*** Block opens ***

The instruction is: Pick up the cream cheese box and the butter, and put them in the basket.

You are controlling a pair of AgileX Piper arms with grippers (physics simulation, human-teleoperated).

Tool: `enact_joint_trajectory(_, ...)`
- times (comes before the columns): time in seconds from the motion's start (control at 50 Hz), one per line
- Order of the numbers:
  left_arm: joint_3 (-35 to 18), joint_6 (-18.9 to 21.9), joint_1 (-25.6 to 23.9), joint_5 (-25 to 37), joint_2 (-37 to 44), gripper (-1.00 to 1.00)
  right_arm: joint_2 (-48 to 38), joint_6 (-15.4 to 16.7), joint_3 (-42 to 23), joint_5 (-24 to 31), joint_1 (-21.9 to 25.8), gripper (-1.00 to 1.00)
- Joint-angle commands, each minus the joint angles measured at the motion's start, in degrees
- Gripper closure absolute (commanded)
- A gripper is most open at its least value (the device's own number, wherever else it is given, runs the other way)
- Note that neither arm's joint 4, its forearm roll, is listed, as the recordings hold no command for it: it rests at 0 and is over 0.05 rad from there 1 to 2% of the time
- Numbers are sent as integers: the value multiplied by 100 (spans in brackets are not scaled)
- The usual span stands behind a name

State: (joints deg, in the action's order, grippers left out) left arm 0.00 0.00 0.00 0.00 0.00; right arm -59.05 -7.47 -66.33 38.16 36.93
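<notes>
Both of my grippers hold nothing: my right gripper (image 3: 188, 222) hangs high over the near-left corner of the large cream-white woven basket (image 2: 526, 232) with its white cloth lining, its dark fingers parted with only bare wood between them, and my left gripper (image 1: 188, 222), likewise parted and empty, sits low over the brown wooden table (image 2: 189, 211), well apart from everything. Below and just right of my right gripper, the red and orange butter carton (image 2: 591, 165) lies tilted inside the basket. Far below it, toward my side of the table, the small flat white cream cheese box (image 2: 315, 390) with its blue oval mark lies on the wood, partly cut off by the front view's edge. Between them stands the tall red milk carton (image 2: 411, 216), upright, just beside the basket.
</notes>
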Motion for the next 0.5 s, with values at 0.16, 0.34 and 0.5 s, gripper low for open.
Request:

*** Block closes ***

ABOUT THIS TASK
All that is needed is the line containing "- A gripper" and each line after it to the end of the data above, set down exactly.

REPLY
- A gripper is most open at its least value (the device's own number, wherever else it is given, runs the other way)
- Note that neither arm's joint 4, its forearm roll, is listed, as the recordings hold no command for it: it rests at 0 and is over 0.05 rad from there 1 to 2% of the time
- Numbers are sent as integers: the value multiplied by 100 (spans in brackets are not scaled)
- The usual span stands behind a name

State: (joints deg, in the action's order, grippers left out) left arm 0.00 0.00 0.00 0.00 0.00; right arm -59.05 -7.47 -66.33 38.16 36.93
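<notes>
Both of my grippers hold nothing: my right gripper (image 3: 188, 222) hangs high over the near-left corner of the large cream-white woven basket (image 2: 526, 232) with its white cloth lining, its dark fingers parted with only bare wood between them, and my left gripper (image 1: 188, 222), likewise parted and empty, sits low over the brown wooden table (image 2: 189, 211), well apart from everything. Below and just right of my right gripper, the red and orange butter carton (image 2: 591, 165) lies tilted inside the basket. Far below it, toward my side of the table, the small flat white cream cheese box (image 2: 315, 390) with its blue oval mark lies on the wood, partly cut off by the front view's edge. Between them stands the tall red milk carton (image 2: 411, 216), upright, just beside the basket.
</notes>
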Motion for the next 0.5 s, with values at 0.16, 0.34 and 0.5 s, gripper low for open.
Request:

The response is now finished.